** Information supplied follows **
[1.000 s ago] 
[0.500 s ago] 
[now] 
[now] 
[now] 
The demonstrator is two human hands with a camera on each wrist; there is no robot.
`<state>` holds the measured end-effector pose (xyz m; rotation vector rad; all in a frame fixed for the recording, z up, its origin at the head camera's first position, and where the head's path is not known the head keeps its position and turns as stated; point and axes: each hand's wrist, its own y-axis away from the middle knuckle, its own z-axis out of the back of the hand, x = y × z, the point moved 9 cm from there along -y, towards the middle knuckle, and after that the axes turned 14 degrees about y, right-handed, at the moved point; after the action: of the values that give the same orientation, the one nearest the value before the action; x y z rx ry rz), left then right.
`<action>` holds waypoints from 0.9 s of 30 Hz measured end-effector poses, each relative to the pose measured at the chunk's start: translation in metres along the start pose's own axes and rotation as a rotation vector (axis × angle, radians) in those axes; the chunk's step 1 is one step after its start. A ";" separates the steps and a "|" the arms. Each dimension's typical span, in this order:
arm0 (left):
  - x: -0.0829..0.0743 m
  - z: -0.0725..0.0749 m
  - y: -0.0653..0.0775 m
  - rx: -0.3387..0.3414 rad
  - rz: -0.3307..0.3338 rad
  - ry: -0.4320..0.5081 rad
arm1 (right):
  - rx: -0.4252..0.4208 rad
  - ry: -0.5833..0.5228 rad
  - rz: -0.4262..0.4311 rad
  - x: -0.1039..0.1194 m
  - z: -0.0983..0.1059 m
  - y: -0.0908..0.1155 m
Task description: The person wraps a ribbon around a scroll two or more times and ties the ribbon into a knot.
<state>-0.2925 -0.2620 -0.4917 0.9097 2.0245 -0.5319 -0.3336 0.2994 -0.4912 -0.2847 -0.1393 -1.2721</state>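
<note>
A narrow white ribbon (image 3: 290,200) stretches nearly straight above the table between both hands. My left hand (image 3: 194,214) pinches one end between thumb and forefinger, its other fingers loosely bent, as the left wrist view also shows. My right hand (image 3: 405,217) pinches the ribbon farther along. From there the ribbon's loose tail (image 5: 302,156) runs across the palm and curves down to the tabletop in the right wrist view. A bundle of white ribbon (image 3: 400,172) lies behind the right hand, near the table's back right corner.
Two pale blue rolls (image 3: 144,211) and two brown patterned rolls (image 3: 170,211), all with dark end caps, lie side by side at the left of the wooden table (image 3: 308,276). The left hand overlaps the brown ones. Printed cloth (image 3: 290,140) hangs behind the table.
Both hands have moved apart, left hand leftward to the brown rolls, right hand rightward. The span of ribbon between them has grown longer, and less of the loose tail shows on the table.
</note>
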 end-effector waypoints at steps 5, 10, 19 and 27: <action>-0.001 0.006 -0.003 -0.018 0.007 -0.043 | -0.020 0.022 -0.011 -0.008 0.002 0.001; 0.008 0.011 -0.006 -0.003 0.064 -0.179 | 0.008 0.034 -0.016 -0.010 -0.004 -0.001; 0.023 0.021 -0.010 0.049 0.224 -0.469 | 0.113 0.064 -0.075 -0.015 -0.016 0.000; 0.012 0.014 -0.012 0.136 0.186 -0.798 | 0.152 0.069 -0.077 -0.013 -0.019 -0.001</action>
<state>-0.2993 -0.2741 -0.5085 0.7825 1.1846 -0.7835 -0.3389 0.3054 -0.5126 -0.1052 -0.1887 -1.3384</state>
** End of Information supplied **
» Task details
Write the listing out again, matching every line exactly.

» Answer to this exercise
[1.000 s ago] 
[0.500 s ago] 
[now] 
[now] 
[now] 
The demonstrator is two human hands with a camera on each wrist; there is no robot.
`<state>` holds the measured end-effector pose (xyz m; rotation vector rad; all in a frame fixed for the recording, z up, its origin at the head camera's first position, and where the head's path is not known the head keeps its position and turns as stated; point and axes: each hand's wrist, its own y-axis away from the middle knuckle, its own z-axis out of the back of the hand, x = y × z, the point moved 9 cm from there along -y, towards the middle knuckle, and after that the axes turned 14 degrees about y, right-handed, at the moved point; after the action: of the values that give the same orientation, the one nearest the value before the action; x y z rx ry rz), left then right.
`<action>` holds waypoints from 0.9 s of 30 Hz measured end-effector poses, each relative to the pose measured at the chunk's start: translation in metres along the start pose's own axes and rotation as a rotation vector (axis × angle, radians) in those axes; the chunk's step 1 is one step after its start. A ";" separates the steps and a "|" the arms. Each dimension's typical span, in this order:
arm0 (left):
  - x: -0.0829..0.0743 m
  - z: -0.0725..0.0749 m
  - y: -0.0653..0.0775 m
  - rx: -0.3387..0.3414 rad
  - rz: -0.3307..0.3338 rad
  - ry: -0.4320..0.5081 rad
arm1 (right):
  - rx: -0.4252..0.4208 rad
  - ry: -0.5833..0.5228 rad
  - rz: -0.4262..0.4311 rad
  - x: -0.1039..0.1194 m
  - z: -0.0983..0.1059 m
  - y: -0.0908..0.1155 m
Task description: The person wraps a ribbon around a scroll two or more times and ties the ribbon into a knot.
<state>-0.2925 -0.2620 -0.4917 0.9097 2.0245 -0.5319 -0.3336 0.2994 -0.4912 -0.2847 -0.1393 -1.2721</state>
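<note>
A narrow white ribbon (image 3: 290,200) stretches nearly straight above the table between both hands. My left hand (image 3: 194,214) pinches one end between thumb and forefinger, its other fingers loosely bent, as the left wrist view also shows. My right hand (image 3: 405,217) pinches the ribbon farther along. From there the ribbon's loose tail (image 5: 302,156) runs across the palm and curves down to the tabletop in the right wrist view. A bundle of white ribbon (image 3: 400,172) lies behind the right hand, near the table's back right corner.
Two pale blue rolls (image 3: 144,211) and two brown patterned rolls (image 3: 170,211), all with dark end caps, lie side by side at the left of the wooden table (image 3: 308,276). The left hand overlaps the brown ones. Printed cloth (image 3: 290,140) hangs behind the table.
Both hands have moved apart, left hand leftward to the brown rolls, right hand rightward. The span of ribbon between them has grown longer, and less of the loose tail shows on the table.
</note>
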 end-effector waypoints at steps 5, 10, 19 and 27: <action>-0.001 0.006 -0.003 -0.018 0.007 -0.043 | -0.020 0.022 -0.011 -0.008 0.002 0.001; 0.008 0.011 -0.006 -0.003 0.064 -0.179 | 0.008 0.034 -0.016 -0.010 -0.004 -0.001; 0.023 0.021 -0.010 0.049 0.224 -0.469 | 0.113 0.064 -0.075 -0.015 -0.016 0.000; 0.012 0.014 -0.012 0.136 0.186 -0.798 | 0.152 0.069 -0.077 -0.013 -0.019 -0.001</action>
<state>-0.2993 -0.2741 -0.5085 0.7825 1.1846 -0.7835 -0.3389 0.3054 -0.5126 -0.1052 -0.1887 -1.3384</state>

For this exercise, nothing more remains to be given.